● DATA SUPPLIED:
◇ ◇ ◇ ◇
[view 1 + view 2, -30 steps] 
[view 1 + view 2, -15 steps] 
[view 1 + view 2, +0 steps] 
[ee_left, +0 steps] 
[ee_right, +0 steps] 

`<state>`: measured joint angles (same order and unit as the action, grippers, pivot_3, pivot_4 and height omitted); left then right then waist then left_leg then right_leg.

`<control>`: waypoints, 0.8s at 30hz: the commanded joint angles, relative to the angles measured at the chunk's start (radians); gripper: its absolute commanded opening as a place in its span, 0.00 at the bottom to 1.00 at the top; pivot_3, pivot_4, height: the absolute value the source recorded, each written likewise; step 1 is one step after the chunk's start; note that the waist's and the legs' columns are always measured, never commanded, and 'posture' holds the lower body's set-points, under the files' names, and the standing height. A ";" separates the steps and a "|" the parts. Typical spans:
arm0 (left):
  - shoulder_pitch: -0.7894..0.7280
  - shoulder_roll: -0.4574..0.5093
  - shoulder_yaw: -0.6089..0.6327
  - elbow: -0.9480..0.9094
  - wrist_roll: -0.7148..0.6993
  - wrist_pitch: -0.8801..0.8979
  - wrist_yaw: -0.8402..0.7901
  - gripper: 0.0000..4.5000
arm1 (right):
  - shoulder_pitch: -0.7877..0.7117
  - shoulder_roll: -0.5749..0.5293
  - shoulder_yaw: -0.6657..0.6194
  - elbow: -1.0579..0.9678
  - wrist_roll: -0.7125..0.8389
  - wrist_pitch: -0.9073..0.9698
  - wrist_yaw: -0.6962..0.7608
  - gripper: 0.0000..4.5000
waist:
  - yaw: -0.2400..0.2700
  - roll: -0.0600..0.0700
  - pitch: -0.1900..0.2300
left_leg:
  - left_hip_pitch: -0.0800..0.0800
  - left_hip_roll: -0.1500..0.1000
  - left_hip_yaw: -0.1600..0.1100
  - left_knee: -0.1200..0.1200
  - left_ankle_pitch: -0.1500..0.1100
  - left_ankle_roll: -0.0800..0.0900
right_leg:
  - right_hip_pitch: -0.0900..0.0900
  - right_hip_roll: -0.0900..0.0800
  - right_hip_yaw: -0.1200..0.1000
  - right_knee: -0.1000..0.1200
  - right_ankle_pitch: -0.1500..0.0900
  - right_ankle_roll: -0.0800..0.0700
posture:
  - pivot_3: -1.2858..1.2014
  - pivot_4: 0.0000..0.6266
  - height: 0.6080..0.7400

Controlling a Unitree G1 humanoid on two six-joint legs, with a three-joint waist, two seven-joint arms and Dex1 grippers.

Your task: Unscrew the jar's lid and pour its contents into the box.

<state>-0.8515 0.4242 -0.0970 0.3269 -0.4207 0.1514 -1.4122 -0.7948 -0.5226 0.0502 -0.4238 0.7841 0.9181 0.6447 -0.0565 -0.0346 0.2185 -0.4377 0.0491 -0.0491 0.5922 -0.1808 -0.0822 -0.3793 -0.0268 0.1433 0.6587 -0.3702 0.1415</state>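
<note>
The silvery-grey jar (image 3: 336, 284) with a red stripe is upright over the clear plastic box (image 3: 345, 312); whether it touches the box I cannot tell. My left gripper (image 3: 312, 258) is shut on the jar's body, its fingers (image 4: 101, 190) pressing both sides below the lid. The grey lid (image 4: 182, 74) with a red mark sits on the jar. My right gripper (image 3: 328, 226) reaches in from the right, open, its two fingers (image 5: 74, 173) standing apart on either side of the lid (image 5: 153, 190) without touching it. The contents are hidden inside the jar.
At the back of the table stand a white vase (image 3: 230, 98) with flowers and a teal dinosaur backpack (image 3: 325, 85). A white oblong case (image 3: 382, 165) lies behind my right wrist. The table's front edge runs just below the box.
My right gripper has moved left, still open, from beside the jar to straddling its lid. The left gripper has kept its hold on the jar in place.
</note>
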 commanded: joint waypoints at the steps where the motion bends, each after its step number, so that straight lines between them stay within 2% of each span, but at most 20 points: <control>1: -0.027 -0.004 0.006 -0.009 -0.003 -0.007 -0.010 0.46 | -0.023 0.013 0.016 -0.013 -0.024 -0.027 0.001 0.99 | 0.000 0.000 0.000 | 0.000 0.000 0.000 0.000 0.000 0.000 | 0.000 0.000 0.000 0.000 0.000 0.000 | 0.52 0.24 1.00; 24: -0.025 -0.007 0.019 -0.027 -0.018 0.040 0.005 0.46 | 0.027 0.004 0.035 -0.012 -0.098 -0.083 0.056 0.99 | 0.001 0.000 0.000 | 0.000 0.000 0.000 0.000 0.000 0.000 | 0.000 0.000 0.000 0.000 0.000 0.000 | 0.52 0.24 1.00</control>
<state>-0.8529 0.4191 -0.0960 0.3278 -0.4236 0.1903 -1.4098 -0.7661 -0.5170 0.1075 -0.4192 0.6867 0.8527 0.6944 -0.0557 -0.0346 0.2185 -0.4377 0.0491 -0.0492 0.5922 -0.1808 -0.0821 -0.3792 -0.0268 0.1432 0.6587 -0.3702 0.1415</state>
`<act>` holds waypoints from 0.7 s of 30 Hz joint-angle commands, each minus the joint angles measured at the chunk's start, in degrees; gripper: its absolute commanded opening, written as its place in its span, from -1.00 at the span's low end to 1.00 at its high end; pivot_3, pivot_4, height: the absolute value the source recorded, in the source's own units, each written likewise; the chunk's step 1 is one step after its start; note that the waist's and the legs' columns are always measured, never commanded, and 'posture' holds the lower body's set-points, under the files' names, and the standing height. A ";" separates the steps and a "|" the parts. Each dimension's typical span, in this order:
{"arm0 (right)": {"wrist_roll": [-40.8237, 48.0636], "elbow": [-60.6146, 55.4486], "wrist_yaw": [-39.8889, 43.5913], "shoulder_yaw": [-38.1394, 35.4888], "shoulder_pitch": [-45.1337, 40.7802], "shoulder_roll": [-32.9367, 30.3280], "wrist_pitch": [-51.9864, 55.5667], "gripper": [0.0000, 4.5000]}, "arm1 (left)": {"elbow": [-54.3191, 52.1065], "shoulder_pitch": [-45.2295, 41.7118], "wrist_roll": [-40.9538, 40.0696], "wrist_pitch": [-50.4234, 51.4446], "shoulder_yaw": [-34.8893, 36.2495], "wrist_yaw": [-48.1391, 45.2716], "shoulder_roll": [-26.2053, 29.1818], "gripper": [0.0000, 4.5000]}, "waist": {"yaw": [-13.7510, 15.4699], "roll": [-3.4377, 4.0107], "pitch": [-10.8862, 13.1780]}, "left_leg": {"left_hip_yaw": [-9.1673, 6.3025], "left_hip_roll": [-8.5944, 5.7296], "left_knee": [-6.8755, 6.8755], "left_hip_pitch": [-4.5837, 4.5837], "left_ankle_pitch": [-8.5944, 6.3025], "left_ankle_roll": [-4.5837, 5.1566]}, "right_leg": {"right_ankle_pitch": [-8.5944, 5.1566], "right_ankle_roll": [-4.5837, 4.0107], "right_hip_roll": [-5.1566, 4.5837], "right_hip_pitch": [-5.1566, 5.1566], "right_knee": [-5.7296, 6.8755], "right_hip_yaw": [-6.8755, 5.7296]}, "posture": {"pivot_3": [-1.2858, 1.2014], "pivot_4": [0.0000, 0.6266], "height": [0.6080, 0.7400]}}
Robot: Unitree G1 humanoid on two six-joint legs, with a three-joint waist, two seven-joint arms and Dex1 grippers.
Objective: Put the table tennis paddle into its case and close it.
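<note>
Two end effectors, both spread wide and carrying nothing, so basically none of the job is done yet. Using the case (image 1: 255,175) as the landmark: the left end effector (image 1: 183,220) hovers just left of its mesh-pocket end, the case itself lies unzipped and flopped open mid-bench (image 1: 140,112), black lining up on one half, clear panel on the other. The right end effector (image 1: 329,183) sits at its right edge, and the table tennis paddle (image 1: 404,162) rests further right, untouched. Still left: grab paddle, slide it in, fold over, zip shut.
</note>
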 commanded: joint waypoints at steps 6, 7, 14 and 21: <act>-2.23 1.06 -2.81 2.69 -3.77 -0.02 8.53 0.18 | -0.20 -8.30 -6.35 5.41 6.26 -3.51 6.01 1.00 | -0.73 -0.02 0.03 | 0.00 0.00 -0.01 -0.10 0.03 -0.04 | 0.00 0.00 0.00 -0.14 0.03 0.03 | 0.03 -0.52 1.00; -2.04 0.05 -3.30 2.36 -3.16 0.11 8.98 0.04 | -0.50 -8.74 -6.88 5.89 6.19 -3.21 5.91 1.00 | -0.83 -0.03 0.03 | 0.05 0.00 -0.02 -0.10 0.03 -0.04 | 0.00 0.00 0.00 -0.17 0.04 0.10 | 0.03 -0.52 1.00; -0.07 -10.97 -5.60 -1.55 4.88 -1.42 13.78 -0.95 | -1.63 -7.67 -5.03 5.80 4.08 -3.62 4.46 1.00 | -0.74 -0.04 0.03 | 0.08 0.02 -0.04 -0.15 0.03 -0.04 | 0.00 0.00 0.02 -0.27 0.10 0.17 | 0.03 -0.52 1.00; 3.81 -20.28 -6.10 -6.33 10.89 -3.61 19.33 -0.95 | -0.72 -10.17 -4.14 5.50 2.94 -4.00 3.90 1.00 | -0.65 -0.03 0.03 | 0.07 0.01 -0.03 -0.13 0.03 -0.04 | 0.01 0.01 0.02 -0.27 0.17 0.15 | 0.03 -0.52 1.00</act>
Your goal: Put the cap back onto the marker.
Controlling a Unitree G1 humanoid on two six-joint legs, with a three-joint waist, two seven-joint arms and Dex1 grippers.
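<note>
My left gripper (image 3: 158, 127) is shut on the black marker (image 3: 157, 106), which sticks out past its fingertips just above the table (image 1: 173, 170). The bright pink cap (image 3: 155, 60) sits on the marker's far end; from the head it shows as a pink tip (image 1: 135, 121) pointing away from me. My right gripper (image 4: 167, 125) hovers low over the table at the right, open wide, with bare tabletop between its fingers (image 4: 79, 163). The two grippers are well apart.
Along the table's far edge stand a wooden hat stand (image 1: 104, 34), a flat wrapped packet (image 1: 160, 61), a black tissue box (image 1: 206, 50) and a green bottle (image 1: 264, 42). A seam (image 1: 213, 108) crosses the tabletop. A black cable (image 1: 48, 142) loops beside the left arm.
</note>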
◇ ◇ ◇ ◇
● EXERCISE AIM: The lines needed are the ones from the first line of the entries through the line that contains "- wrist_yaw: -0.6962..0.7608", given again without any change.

● COMPLETED TASK:
[view 1 + view 2, -30 steps] 
[view 1 + view 2, -15 steps] 
[view 1 + view 2, +0 steps] 
[ee_left, +0 steps] 
[ee_right, +0 steps] 

`<state>`: measured joint angles (same order and unit as the action, grippers, pivot_3, pivot_4 and height omitted); left then right then waist then left_leg then right_leg.

`<control>`: waypoints, 0.8s at 30hz: the commanded joint angles, relative to the angles measured at the chunk's start (radians); gripper: its absolute commanded opening as a place in its span, 0.00 at the bottom to 1.00 at the top; pivot_3, pivot_4, height: the absolute value the source recorded, each written likewise; step 1 is one step after the chunk's start; note that the waist's and the legs' columns are always measured, never commanded, and 'posture' holds the lower body's set-points, under the files' names, and the standing height. A ";" separates the steps and a "|" the parts. Typical spans:
arm0 (left):
  - shoulder_pitch: -0.7894..0.7280
  - shoulder_roll: -0.4574..0.5093
  - shoulder_yaw: -0.6089..0.6327
  - elbow: -0.9480..0.9094
  - wrist_roll: -0.7148..0.6993
  - wrist_pitch: -0.8801..0.8979
  - wrist_yaw: -0.8402..0.7901
  - gripper: 0.0000..4.5000
arm1 (right):
  - shoulder_pitch: -0.7877..0.7117
  - shoulder_roll: -0.5749..0.5293
  - shoulder_yaw: -0.6657..0.6194
  - elbow: -1.0579..0.9678
  - wrist_roll: -0.7125..0.8389
  - wrist_pitch: -0.9073..0.9698
  - wrist_yaw: -0.6962..0.7608

This is the complete output for the exercise.